Communications refers to the exchange of information through writing, speaking, typing or any other method of exchanging information. This includes, but is not limited to, the following forms of communication: postal mail, telephone conversations, email, in-person communications, and many others. Most of us want to keep our communications private and do not want to share them with unintended recipients. Invasions or intrusions take the form of monitoring, recording, unauthorized access, inadvertent disclosure, wiretapping, and others.

Although we want our communications to be kept private, most of us regularly use one of the most unsecure forms of communications: e-mail. Employees are constantly warned not to use their employers’ computers for private communications, but constantly ignore these warnings and these communications are accessible to the employer. Furthermore, Edward Snowden revealed widespread collection by the NSA of Americans’ phone records and monitoring of the internet, but these revelations have not lead to widespread reforms and most people continue to use email without encrypting their messages.  See Andrea Peterson, A year after Snowden’s revelations, government surveillance reforms’ a work in progress, Wash.

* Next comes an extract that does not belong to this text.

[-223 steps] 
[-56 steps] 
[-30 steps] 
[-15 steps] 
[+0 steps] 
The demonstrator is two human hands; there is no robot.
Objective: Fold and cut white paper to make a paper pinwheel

Post. June 5, 2014.

In this blog, I will also explore our thoughts about communication privacy, including the steps that we are willing to take to protect the privacy of our communications, and how to counterbalance this with other interests such as security, convenience, accessibility, and others.

In short, there is a lot to talk about. Thanks for taking the time to read this and I welcome your thoughts about privacy and anything discussed here.